The heroic age of Justinian striving to restore the Roman Empire in the east, the ruins of Italy, Gaul, Iberia in the south and west, lands devastated by the Huns in the center of Europe… In a matter of just two hundred years, that picture was replaced by the Mauritanian conquest of the Pyrenean Peninsula, the Carolingian Renaissance in France, Germany, and Italy and by the devastation of Byzantium exhausted in its fights against the Avars, Slavs, Persians, and Arabs. 200-300 years more – and the newly organized kingdoms began the Reconquest in the south, converted to Christianity in the east and north, sent their subjects on the Crusades, assailed Constantinople and led endless wars with each other. And – the rise of Italy and Northern Europe that paved the way for the Renaissance; the conquest of Grenada as a prelude to the conquest of America; an almost accomplished liberation of Rus that had become a Third Rome after the final downfall of the Second one, with which that boisterous epoch that reflected, as it were, the entire history of mankind, ended.

The Middle Ages are sometimes called the Dark Ages hinting at the cultural and technological regress as opposed to the Antiquity.

Was it the case? The Byzantine sources brought to us the information about disputes sparkling at marketplaces solely because of theological controversies; about convocations discussing articles of faith at the time when hostile battering rams where ruining the walls of their cities, and – sometimes – about miraculous rescues from foes. The focus of the society’s interests had shifted in the direction of the Christian mysticism – and the mind, so to speak, rushed back to the first and second levels, gaining there a new unity – the unity with God... And that, indeed, resulted in the abandonment of temporal affairs. The same very Byzantium that had inherited the Rome’s achievements untouched lost its technological advantages in a matter of just 600 years. Thereafter, the interest in temporal affairs was aroused again, and the mind returned to the fourth level.
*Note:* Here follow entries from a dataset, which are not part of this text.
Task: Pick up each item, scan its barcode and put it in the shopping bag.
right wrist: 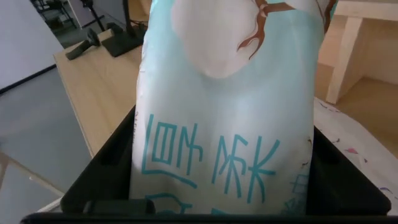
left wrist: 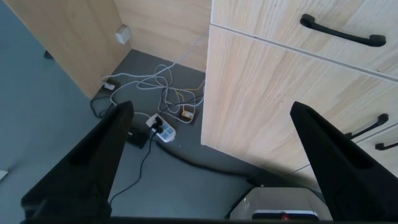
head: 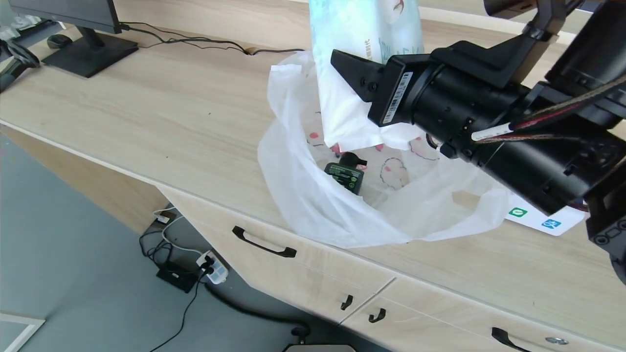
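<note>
A pale blue and white soft pack (head: 359, 58) hangs upright over the open white shopping bag (head: 313, 195), its lower end inside the bag's mouth. My right gripper (head: 354, 73) is shut on the pack, whose blue print (right wrist: 227, 124) sits between the two black fingers (right wrist: 99, 171). A dark green bottle (head: 346, 175) lies at the bottom of the bag. My left gripper (left wrist: 211, 162) is open with nothing between its fingers, down by the floor in front of the cabinet drawers (left wrist: 292, 93).
The bag stands near the front edge of the wooden counter (head: 161, 117). A monitor stand (head: 90, 49) with cables is at the back left. A white card (head: 547, 217) lies right of the bag. A power strip (left wrist: 163, 129) and cables lie on the floor.
</note>
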`<state>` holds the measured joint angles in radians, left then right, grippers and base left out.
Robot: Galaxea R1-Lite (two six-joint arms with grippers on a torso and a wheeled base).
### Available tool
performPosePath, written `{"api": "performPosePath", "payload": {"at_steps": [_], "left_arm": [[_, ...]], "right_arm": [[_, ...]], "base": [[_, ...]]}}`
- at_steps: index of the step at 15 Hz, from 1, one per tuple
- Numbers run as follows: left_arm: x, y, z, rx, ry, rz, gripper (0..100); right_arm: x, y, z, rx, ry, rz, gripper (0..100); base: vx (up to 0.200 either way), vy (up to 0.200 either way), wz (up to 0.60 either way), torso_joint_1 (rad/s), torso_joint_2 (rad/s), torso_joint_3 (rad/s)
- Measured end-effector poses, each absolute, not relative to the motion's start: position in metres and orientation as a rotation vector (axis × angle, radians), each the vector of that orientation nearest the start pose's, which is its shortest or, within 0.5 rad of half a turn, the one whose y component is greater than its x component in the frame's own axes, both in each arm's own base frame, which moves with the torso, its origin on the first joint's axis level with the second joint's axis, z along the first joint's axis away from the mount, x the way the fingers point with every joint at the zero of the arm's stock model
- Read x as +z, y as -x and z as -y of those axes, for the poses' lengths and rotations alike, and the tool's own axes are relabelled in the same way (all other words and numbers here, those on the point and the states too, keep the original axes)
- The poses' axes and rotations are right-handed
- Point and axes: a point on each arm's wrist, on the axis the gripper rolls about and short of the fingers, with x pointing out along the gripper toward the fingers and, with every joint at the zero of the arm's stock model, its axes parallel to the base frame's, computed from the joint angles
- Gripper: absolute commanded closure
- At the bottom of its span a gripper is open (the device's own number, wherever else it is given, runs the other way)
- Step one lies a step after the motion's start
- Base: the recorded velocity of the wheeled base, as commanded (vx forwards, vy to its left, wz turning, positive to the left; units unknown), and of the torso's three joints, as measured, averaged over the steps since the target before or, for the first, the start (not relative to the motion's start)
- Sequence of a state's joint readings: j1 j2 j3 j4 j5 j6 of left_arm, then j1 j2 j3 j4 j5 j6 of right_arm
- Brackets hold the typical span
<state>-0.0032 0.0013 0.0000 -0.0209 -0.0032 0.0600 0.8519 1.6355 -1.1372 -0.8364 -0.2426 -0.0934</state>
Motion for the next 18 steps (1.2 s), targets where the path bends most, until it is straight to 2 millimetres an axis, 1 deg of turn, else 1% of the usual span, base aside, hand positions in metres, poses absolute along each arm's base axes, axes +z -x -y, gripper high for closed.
{"api": "performPosePath", "payload": {"at_steps": [1,4,7,10,12,14,16,17,18], "left_arm": [[0.078,0.023,0.0,-0.005,-0.06,0.02,0],[0.078,0.023,0.0,-0.004,-0.06,0.022,0],[0.078,0.023,0.0,-0.004,-0.061,0.023,0],[0.078,0.023,0.0,-0.004,-0.061,0.024,0],[0.078,0.023,0.0,-0.003,-0.063,0.025,0],[0.078,0.023,0.0,-0.004,-0.063,0.025,0],[0.078,0.023,0.0,-0.004,-0.063,0.025,0],[0.078,0.023,0.0,-0.004,-0.063,0.025,0],[0.078,0.023,0.0,-0.004,-0.064,0.025,0]], "right_arm": [[0.31,-0.201,-0.225,0.603,-0.091,0.309,100],[0.283,-0.191,-0.219,0.637,-0.107,0.249,100],[0.269,-0.191,-0.216,0.634,-0.092,0.213,100],[0.26,-0.198,-0.223,0.631,-0.074,0.189,100],[0.255,-0.207,-0.221,0.603,-0.054,0.186,100],[0.256,-0.216,-0.218,0.573,-0.035,0.199,100],[0.255,-0.22,-0.218,0.567,-0.029,0.198,100],[0.25,-0.22,-0.216,0.569,-0.016,0.188,100],[0.241,-0.221,-0.213,0.567,0.023,0.164,100]], "base": [[0.0,0.0,0.0,0.0,0.0,0.0],[0.0,0.0,0.0,0.0,0.0,0.0],[0.0,0.0,0.0,0.0,0.0,0.0],[0.0,0.0,0.0,0.0,0.0,0.0],[0.0,0.0,0.0,0.0,0.0,0.0],[0.0,0.0,0.0,0.0,0.0,0.0],[0.0,0.0,0.0,0.0,0.0,0.0],[0.0,0.0,0.0,0.0,0.0,0.0],[0.0,0.0,0.0,0.0,0.0,0.0]]}}
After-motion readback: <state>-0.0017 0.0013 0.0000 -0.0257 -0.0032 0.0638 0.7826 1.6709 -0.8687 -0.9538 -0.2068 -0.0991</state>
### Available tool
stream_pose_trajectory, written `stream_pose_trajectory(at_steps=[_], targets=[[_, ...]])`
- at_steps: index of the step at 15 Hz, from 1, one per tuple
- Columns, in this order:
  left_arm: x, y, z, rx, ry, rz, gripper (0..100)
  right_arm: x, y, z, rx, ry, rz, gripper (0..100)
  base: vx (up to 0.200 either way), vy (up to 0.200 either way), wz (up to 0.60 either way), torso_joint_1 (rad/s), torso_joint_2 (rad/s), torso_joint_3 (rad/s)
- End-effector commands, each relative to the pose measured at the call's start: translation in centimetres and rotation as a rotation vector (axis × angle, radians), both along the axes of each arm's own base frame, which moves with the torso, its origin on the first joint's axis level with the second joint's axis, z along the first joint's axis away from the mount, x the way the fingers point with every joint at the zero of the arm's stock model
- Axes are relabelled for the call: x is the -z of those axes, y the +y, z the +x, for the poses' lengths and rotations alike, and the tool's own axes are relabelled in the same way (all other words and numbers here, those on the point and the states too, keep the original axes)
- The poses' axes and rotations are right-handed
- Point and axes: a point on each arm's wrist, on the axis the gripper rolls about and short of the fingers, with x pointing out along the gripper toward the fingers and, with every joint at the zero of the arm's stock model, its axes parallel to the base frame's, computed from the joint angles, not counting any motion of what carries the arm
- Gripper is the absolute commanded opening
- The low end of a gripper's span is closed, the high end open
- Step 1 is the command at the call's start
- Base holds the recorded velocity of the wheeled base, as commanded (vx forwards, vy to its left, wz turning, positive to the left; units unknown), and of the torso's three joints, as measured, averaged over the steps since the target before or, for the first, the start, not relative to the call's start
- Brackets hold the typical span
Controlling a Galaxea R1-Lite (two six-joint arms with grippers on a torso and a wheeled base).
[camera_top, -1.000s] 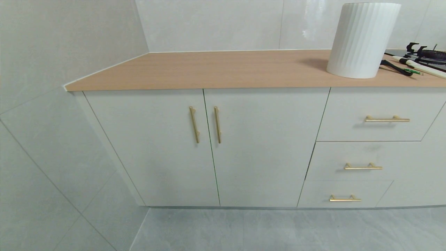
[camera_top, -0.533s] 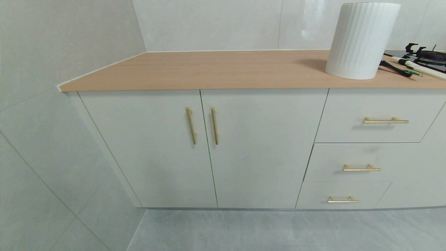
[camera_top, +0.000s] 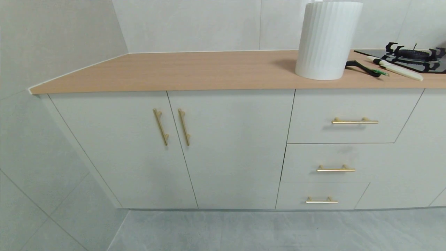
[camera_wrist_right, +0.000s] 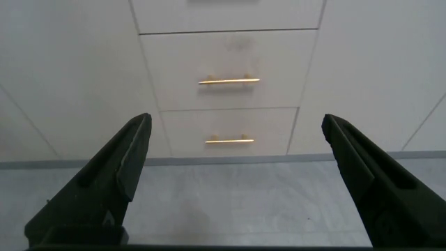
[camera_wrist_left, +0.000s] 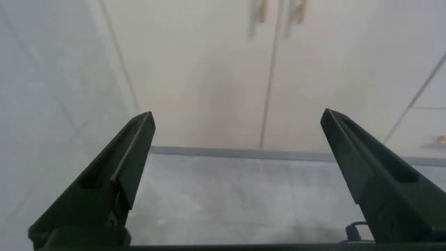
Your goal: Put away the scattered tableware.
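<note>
We are finding a broad stretch of countertop (camera_top: 167, 71) running from the left wall (camera_top: 52, 42) to the white ribbed container (camera_top: 327, 40), which is standing close against the utensils (camera_top: 369, 69).

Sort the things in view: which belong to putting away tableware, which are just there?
Job: black utensil, white utensil, likely the ribbed holder and drawers.
Just there: hob, cupboard doors, counter.

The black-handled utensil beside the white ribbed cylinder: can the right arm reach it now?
Probably not yet. The right tool, open, hangs low facing the lower white drawers, while the black-handled utensil lies up on the wooden countertop.
</note>
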Motion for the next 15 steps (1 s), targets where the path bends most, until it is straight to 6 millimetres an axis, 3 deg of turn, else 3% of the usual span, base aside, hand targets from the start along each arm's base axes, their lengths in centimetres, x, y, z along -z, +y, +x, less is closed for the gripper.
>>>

The Medieval understanding of space immediately precedes the creation of the perspective methods of representation of space forms and relations that emerged in the epoch of the Renaissance. Does the Medieval understanding of space have an independent value? Or is it only important as a preparatory stage? How do the changes in that understanding correlate with the patterns of changes in space representation methods during the previous historical epochs? These questions need to be answered after tracing space representation methods from the Early Middle Ages to its “Autumn” (Huizinga, 1988), and by comparing the resulting patterns with the synchronic monuments of other cultures.

The sources (Beckwith, 1964; Mango& Hawkins 1964; Rice, 1968; Henderson, 1977; Tiazhelov, 1981; Weitzmann & Chatzidakis, 1982; Cormack, 1985; Dodwell, 1993; Campbell, 1998; Nesselstrauss, 2000; Adams, 2001; Benton, 2002) consider Medieval pictorial art from the perspective of art history. A periodization is introduced and peculiar features of styles are researched, including storylines and techniques. The chronology is based on historical events – the establishment and the fall of the feudal formation. A distinction is made between the differences characteristic of certain regions of Western Europe, in particular, of the Byzantine, Italian, French, Spanish, and German. In the framework of researching Western Europe, space representation methods are singled out and are occasionally compared with the methods characteristic of the antiquity period.